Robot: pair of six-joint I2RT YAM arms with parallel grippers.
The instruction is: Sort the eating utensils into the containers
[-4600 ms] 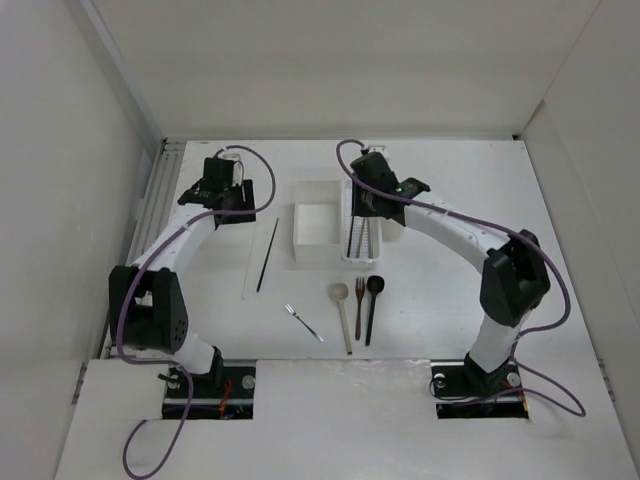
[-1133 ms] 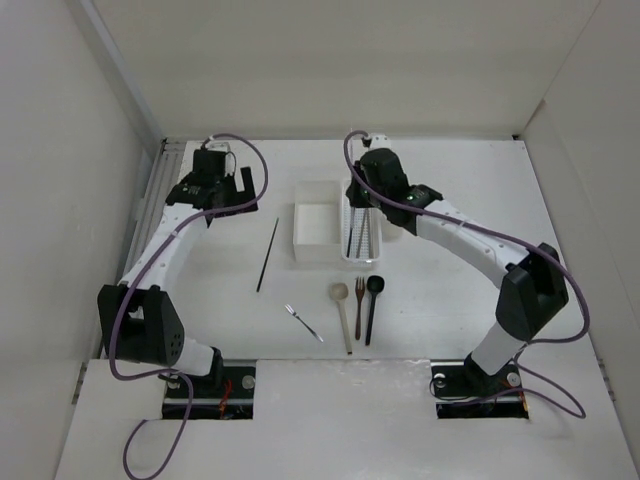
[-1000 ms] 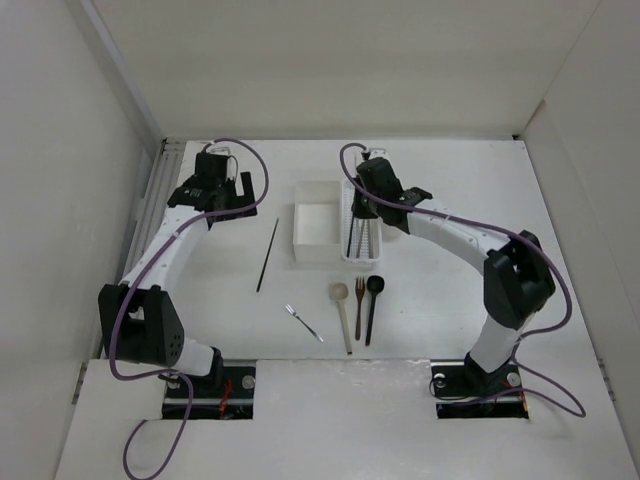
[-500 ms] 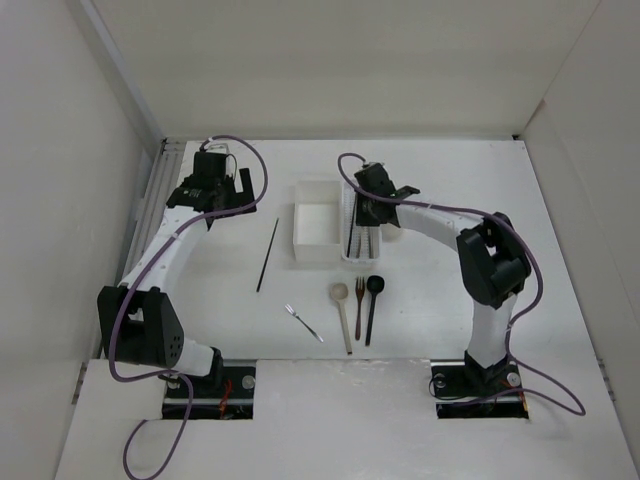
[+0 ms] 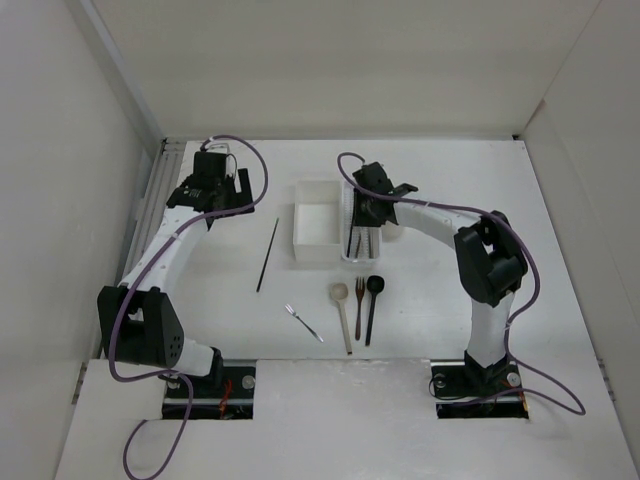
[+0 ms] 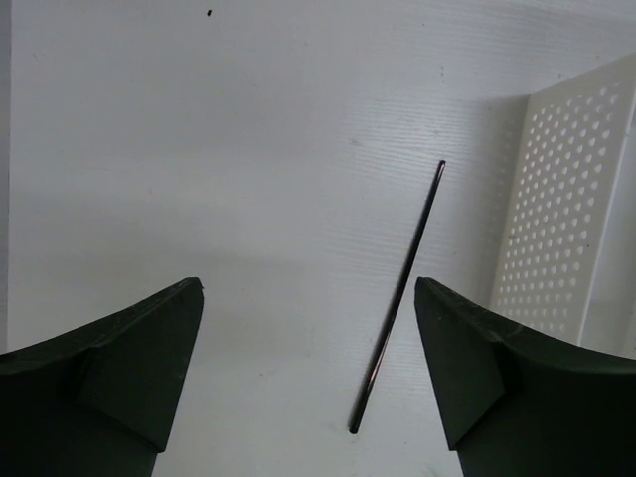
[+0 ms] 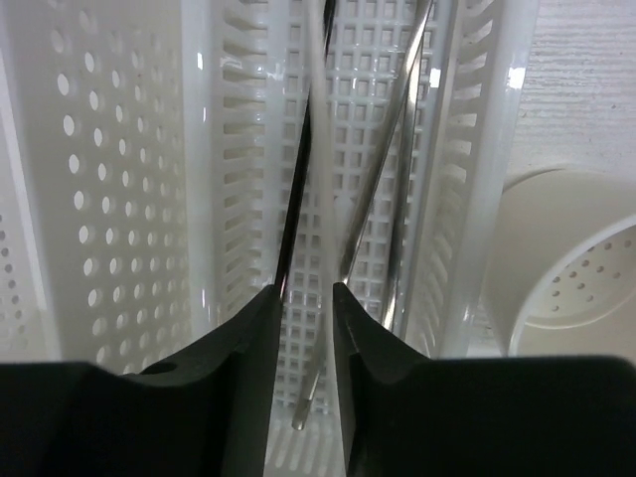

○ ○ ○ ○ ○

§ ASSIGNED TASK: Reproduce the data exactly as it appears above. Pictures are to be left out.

§ OUTPUT BELOW:
Robot: pair of six-joint I2RT YAM arms with parallel grippers.
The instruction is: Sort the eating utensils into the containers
[-4600 ms] 
[-1133 ms] 
[-1000 ms] 
[-500 ms] 
[+0 ms] 
[+0 ms] 
[+0 ms] 

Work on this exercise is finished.